Naturally a situation of this type in which you can fight the repression fundamentally is not compatible neither with how many that would want "to rise the flags of democracy left to fall in the mud", nor with how many that limit the denunciation and the fight against the bourgeois stick to a circle of the repressed or the already "awares".
On the contrary, and this is another limit of the so-called "anti-globalization" movement that is exceeded in advance, we must orientate and project the counter-information initiative and the call to struggle on the whole proletariate and other social layers affected by the bourgeois politics destroying, indeed, every vocation or suggestion of self-sufficiency concerning problems and difficulties of the class struggle.
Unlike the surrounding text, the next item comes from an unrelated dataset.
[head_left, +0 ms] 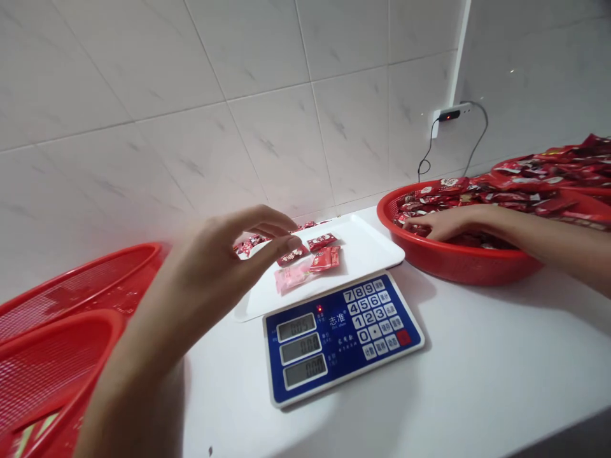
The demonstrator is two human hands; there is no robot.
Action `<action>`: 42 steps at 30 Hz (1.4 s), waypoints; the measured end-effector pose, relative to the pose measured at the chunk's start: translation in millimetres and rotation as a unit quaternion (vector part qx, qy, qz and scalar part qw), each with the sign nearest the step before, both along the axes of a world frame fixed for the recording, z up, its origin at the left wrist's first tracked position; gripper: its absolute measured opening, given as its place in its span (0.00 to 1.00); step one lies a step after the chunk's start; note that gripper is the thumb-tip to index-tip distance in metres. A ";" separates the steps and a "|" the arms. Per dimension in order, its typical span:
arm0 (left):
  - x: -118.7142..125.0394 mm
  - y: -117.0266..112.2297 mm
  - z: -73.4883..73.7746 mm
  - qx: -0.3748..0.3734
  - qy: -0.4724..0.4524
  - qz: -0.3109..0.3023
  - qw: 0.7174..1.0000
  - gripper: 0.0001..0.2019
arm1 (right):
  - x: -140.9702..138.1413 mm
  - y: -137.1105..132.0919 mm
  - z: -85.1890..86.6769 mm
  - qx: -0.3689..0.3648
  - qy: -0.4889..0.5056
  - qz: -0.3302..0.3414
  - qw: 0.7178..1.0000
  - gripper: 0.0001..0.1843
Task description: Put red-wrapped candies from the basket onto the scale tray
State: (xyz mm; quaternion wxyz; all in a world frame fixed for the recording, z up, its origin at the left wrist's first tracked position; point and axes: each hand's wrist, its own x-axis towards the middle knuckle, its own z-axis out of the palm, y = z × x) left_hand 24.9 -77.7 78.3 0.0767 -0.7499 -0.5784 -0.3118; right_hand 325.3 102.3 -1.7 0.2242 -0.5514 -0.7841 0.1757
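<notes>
My left hand (229, 261) hovers over the white pan (367, 245) of a blue-faced digital scale (341, 337), fingers loosely curled and apart, holding nothing that I can see. Several red candy packets (323, 254) and one pink packet (291, 277) lie on the pan just beyond its fingertips. My right hand (443, 224) reaches into a red mesh basket (458, 261) heaped with red packets (520, 184); its fingers lie among them and their tips are hidden.
Two red mesh baskets (62, 331) stand stacked at the left on the white counter (477, 381). A tiled wall rises close behind. A charger with a cable (451, 114) sits in a wall socket above the right basket. The counter's front edge runs at the lower right.
</notes>
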 end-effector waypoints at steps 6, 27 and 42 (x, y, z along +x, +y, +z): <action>-8.9 9.9 -3.8 -0.039 0.007 -0.028 0.999 0.11 | 2.6 -1.8 12.9 -0.115 -0.080 0.107 0.984 0.12; -20.6 7.3 2.4 -0.038 -0.012 -0.009 0.999 0.16 | -14.4 3.6 66.7 0.073 0.205 -0.044 0.975 0.06; -21.6 4.1 4.4 -0.090 -0.002 0.001 0.996 0.16 | -108.9 -18.5 42.3 -0.141 0.071 0.186 0.970 0.14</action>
The struggle of the masses against the repression is possible and necessary. It is the only perspective that can oppose materially the proceeding actions of the adversary of class and make it pay a political price every time it hits not only among the victims of the repression but in all those layers and sectors of the society, that is being oppressed by the state and the governments. To understand better we’ll make a relative example of the vicissitude of the fights against the rubbish dumps (a fight which took place some months ago near Naples and that probably has something to do with the globalization...), that happened in Campania during the preparations and the development of the Global Forum: these parts of the proletariate have perhaps not felt on their own skin the batons of the state no less than the demonstrators against the globalization? It is symptomatic that the topics of this proletarian mobilization and the repression that it has suffered, have been totally absent from the thematic collection of the mobilization and the various alternative Forums held in those days.
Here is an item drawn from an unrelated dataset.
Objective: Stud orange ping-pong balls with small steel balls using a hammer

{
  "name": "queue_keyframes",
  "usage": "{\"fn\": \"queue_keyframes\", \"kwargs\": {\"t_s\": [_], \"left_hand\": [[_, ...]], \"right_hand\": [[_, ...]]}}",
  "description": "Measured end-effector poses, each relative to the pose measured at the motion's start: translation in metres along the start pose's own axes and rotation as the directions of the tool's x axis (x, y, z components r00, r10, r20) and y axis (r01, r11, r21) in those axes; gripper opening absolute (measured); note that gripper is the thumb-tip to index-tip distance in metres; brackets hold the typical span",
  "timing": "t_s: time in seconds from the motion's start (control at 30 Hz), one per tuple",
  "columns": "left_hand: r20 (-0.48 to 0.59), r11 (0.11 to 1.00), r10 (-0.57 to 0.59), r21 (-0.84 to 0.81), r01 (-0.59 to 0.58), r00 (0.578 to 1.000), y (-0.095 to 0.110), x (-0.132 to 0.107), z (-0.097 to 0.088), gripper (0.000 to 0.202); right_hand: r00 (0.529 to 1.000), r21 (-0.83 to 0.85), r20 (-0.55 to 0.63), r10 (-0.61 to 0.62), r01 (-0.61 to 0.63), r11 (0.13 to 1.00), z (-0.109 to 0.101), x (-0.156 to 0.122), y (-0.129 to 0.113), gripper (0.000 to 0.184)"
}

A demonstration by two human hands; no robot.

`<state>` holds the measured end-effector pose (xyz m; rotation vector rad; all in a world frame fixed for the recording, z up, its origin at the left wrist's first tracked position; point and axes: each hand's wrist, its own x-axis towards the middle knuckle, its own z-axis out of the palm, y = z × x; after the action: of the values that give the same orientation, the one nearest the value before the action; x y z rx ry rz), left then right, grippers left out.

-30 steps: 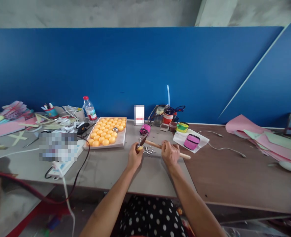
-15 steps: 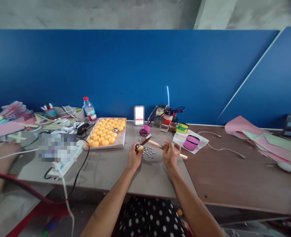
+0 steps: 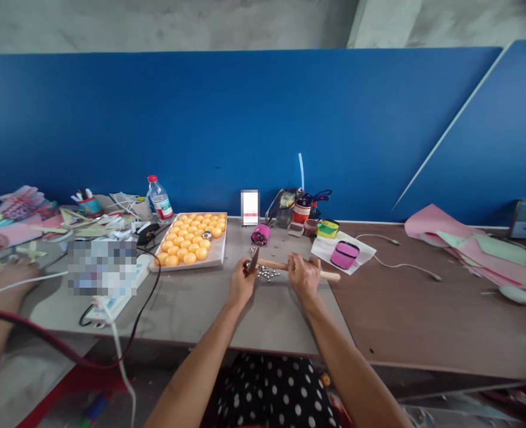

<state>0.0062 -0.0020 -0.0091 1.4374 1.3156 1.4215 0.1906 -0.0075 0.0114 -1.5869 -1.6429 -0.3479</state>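
A smooth, flat blue panel [image 3: 245, 119] stands upright behind the shallow white tray [image 3: 217, 252]. The tabletop under the tray is matt grey [image 3: 182, 309]; well to the tray's right it turns to a brown surface [image 3: 423, 321]. Far right of the tray, thin pink and pale green sheets [image 3: 498, 255] overlap, some edges curling. Right of the tray, nearer than the sheets, lies a hammer [image 3: 271, 263]: a pale, rounded wooden handle and a dark, tapering head.

The right hand [image 3: 304, 274] is closed in a fist around the wood. The left hand [image 3: 242, 282], between it and the tray, pinches a small round piece [image 3: 246, 266] with a metallic glint, largely hidden by the fingers and the dark head. Just behind the tray's left corner stands a clear plastic bottle [image 3: 160, 199], red-capped. Right of the tray, past the right hand, a flat pink pouch [image 3: 345, 254] with black edging rests on white paper [image 3: 365, 252]. Glossy orange balls [image 3: 186, 239] fill most of the tray in rows. Smallest are the shiny silver beads [image 3: 269, 273], scattered right of the tray between the two hands.
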Motion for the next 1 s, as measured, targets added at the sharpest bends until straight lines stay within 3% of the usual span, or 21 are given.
{"fn": "queue_keyframes", "kwargs": {"t_s": [0.13,0.27,0.4,0.47,0.6,0.73,0.87,1.0], "left_hand": [[-0.007,0.999,0.041,0.002,-0.041,0.999,0.003,-0.002,0.001,0.036],[-0.003,1.000,0.024,-0.002,-0.024,1.000,0.005,-0.002,0.000,0.034],[0.029,0.999,-0.012,-0.033,0.013,1.000,0.009,-0.003,-0.001,0.035],[0.022,0.999,-0.017,-0.029,0.018,1.000,0.011,-0.003,0.000,0.036],[0.032,0.999,-0.031,0.008,0.031,0.999,0.012,-0.003,0.001,0.030],[-0.004,0.999,0.016,-0.030,-0.016,1.000,0.008,-0.003,0.003,0.036],[0.011,0.998,-0.048,-0.049,0.049,0.999,0.009,-0.003,0.002,0.037],[0.039,0.994,-0.053,-0.093,0.056,0.998,0.011,-0.003,0.000,0.038]], "right_hand": [[0.983,0.031,-0.144,0.116,-0.113,0.993,-0.002,0.001,0.001,0.031],[0.995,-0.040,-0.056,0.087,-0.090,0.995,0.000,0.002,0.007,0.030],[0.975,-0.009,-0.180,0.133,-0.137,0.991,0.004,0.002,0.009,0.031],[0.979,-0.002,-0.190,0.073,-0.075,0.997,0.005,0.002,0.006,0.030],[0.991,-0.005,-0.103,-0.083,0.083,0.997,0.003,0.001,-0.004,0.025],[0.978,0.005,-0.204,0.039,-0.039,0.999,0.001,0.001,-0.001,0.028],[0.993,-0.067,-0.118,0.013,-0.021,0.998,0.006,0.002,0.011,0.029],[0.964,-0.029,-0.214,0.157,-0.167,0.986,0.010,0.002,0.014,0.030]]}}
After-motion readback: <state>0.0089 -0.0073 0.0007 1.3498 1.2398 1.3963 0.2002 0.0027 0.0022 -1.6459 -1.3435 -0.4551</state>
If we will know how to look around and see which are the subjects affected by the globalization, in what way they react and try to defend themselves from the effects that hit them directly, also when they do not participate and they still do not perceive to endure the fruits of the capitalistic dominion; if we will know how to attract them to the most common movement fighting against the globalization, then we will have made a good deal of struggle against the repression, and we will have established the material foundation in order to confront it on a ground that goes beyond the challenge of the small groups, that only refer to themselves.
The next "anti-globalization" events, the organizasion of a proletarian defense against the politics ("internal" and "foreign") of the Berlusconi government, the effort to reorganize the workers, temporary working people and immigrants constitute the occasions for a profitable militant engagement and a struggle to which we will be called.